- [TASK]: Print the first line of the data below and every one after it, through the line containing "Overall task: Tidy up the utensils", exactly as written.

- [DATA SECTION]:

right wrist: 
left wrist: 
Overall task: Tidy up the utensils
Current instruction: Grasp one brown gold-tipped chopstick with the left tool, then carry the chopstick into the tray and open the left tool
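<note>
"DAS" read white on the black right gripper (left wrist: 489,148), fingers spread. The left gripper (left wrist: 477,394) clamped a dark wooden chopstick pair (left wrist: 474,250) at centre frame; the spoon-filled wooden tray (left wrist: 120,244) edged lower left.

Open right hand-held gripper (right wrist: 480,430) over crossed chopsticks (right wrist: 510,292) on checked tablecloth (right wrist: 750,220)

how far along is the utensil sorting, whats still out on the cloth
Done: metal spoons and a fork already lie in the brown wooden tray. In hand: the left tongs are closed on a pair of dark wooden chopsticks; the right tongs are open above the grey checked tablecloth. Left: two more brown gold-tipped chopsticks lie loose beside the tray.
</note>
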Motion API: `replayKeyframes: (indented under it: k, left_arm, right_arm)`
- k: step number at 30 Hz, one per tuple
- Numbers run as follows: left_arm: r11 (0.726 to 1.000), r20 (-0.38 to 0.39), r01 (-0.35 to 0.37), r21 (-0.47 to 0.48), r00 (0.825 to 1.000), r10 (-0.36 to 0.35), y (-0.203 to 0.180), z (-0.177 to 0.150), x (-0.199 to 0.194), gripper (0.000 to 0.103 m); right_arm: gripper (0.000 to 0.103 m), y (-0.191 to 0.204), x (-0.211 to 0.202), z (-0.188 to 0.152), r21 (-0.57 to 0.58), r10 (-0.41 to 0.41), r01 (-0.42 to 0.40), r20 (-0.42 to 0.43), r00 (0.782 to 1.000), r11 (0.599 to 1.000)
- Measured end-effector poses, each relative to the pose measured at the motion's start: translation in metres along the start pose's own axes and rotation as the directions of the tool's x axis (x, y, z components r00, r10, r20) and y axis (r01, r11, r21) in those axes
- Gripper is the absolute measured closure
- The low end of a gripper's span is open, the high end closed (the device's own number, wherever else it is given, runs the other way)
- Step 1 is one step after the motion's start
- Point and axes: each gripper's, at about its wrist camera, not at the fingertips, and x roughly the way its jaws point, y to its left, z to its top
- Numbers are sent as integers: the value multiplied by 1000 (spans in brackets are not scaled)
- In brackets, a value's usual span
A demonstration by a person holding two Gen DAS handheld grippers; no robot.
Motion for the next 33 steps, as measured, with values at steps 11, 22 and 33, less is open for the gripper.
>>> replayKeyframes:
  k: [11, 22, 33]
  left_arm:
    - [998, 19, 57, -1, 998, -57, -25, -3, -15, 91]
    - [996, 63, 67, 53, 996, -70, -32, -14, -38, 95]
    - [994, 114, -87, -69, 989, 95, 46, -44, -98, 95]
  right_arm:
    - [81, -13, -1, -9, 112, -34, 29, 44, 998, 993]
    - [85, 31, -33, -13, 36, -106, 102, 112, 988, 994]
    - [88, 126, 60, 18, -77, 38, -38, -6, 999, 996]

- [RESPONSE TO THIS TASK]:
right wrist: 
left wrist: 
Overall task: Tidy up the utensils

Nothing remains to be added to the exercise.